I actually leave most of my stuff in those countries, the extra wheels, trucks, etc. that I bring always stays there, and the boards of course! Depending on the type of trip, I try to bring extra for the people there. But I don’t give anything out until the end of the trip because if you don’t you might need the product to finish the project.
Last question, Fishing Lines started on Kingpin but now it has become a Thrasher series. Did you notice a difference when you made a change.
Well that started because Kingpin wasn’t around anymore. And we wanted to reach the people from as many countries as possible, especially the ones that we traveled to. So Thrasher was a great option, and Guillaume had a connection there. We tried, sent it in, didn’t think they would support it but they did! They even paid for music rights and since then it has been our home. Every time we send one in, I think they won’t take this one the level of skating is nothing compared to what they usually post, but every time they have supported us.
I was lucky that they supported Guillaume, and myself.
Don’t you think though that it is a bit of a false comparison, to put fishing lines against some of their more “regular” parts? You guys have created something different, that stands out. Not many people are combining freestyle moves like “Walk the Dog” with tech wheelie tricks.
That trick was because I lost a bet (laughs). But truth be told, I don’t know, I really can’t tell why they supported us but I am happy they did. My sponsors at the time were happy too because it was reaching a lot of people. To be fair, if we would have done the same thing on a smaller platform I am not sure they would have loved it as much and that is a big thank you to Thrasher but it also makes me sad because the quality would have been the same, so you see where content meets corporate interest and I am on the side thinking if it is a good project it will be good all over the internet.

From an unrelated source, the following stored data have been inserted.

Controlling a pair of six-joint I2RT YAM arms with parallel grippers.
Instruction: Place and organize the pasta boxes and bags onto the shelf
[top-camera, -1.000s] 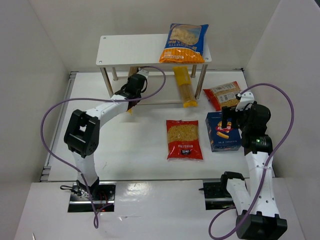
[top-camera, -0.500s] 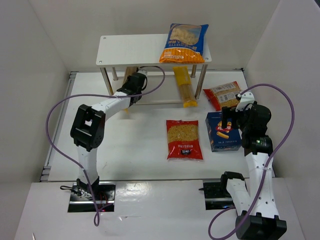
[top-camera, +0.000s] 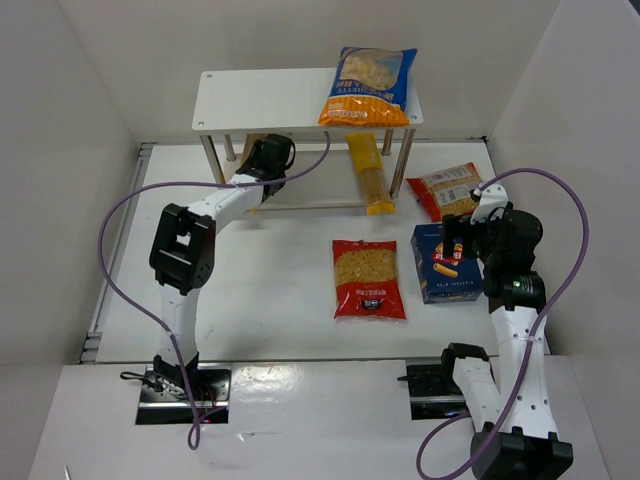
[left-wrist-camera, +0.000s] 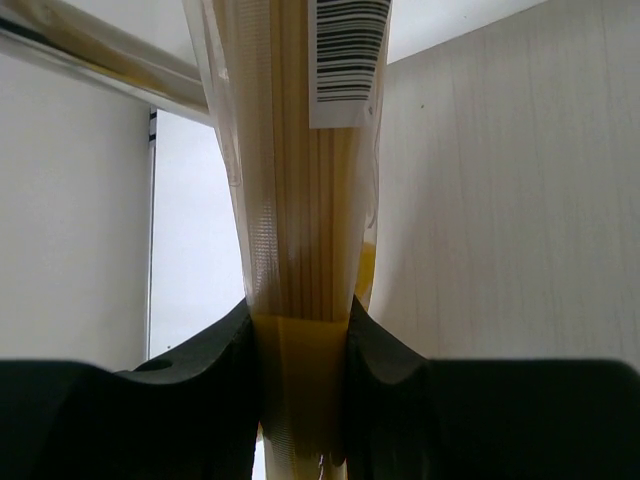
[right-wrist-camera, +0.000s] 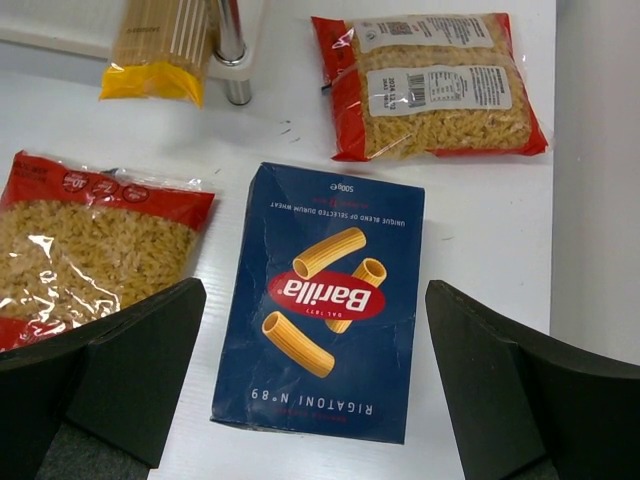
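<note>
My left gripper (left-wrist-camera: 300, 345) is shut on a long yellow spaghetti bag (left-wrist-camera: 295, 180), pinching its lower end. In the top view this gripper (top-camera: 267, 155) reaches under the white shelf (top-camera: 260, 100), whose top board hides the held bag. A blue-and-orange bag (top-camera: 368, 85) lies on the shelf top. A second spaghetti bag (top-camera: 368, 172) lies on the lower tier. My right gripper (right-wrist-camera: 312, 300) stands open above the dark blue pasta box (right-wrist-camera: 325, 300), which lies flat on the table (top-camera: 447, 262).
Two red pasta bags lie on the table: one (top-camera: 369, 278) left of the box, one (top-camera: 447, 188) behind it by the shelf's right front leg (right-wrist-camera: 232, 50). White walls close in on both sides.
My left arm has pushed farther back under the shelf, carrying the spaghetti bag out of the top view. The right arm has stayed still.
</note>
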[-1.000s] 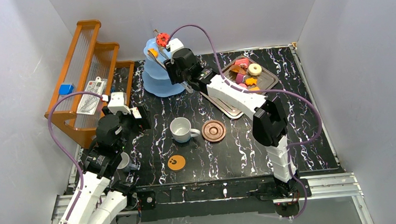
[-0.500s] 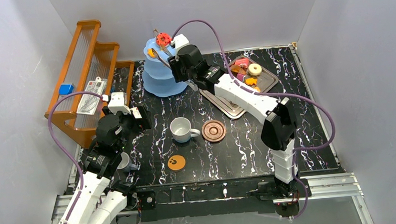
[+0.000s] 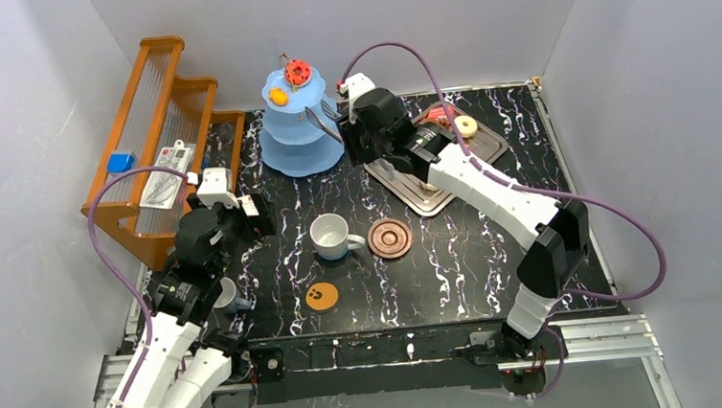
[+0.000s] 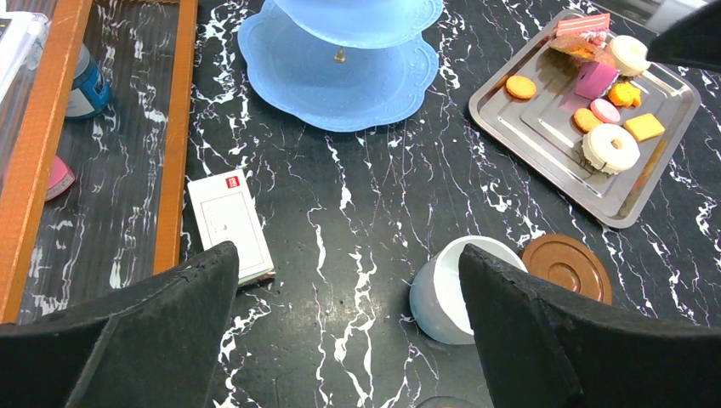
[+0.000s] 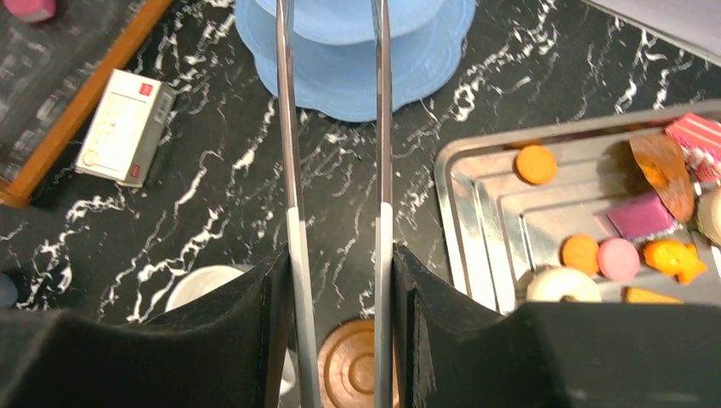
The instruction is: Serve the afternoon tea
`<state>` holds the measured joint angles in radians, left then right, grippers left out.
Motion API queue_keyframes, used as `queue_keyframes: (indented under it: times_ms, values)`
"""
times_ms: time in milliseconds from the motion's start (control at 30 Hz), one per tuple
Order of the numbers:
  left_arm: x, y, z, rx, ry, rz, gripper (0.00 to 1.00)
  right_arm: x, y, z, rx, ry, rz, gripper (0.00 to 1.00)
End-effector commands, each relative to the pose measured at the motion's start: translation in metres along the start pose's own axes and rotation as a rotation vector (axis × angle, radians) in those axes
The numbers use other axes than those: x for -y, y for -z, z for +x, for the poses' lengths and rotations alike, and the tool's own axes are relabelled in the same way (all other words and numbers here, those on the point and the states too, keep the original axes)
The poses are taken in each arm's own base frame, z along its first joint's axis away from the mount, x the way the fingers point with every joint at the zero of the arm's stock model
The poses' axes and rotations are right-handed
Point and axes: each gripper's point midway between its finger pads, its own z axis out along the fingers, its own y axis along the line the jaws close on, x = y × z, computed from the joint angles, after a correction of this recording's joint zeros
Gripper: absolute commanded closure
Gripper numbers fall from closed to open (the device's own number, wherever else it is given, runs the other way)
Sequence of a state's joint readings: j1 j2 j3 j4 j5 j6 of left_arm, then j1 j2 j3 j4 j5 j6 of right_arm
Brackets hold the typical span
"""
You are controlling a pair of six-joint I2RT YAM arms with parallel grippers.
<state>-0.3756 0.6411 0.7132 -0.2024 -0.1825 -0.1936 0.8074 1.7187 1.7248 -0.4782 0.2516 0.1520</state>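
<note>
Lying past tongs point(image 5: 292, 153) in right pincer point(image 5: 337, 263): stand point(image 5: 417, 68)

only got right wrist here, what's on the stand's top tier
Observer: A red pastry and an orange pastry sit on the top tier of the blue stand.
Operator: left gripper busy?
Observer: No, the left gripper is open and empty, above the table near the white mug.
Operator: grey cup on its coaster?
Observer: No, the grey cup stands apart from the paw-print coaster.
</note>
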Motion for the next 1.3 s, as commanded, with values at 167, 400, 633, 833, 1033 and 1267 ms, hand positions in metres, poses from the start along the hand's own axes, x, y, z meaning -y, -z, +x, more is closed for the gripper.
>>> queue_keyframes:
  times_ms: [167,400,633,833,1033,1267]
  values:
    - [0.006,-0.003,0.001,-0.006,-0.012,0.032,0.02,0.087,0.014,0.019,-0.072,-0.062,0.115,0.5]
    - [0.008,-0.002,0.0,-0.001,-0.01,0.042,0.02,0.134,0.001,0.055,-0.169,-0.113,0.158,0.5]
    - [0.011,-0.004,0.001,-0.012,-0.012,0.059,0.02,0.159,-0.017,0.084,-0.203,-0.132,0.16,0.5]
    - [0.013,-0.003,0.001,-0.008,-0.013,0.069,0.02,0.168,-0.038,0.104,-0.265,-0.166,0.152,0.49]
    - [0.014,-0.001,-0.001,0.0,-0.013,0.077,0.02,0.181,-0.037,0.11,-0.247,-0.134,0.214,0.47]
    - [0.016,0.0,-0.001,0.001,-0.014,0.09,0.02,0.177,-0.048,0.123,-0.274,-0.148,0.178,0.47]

It can be hard when you see people do the same thing over and over and you try to do something different and it seems like a lot fewer people were interested. I don’t know if that is because what we make is shit or if people just want the same thing but I know Guillaume was a bit sad that some of the more creative attempts didn’t get more views. But do views translate into quality? I don’t think it works like that. Again, I am old enough to not care to much, this is me, this is our thing, take it or leave it!
Thanks for your time Michi, I hope to see you back on the road at some point!
If the world returns to normal and we can find some budget somewhere we will keep going!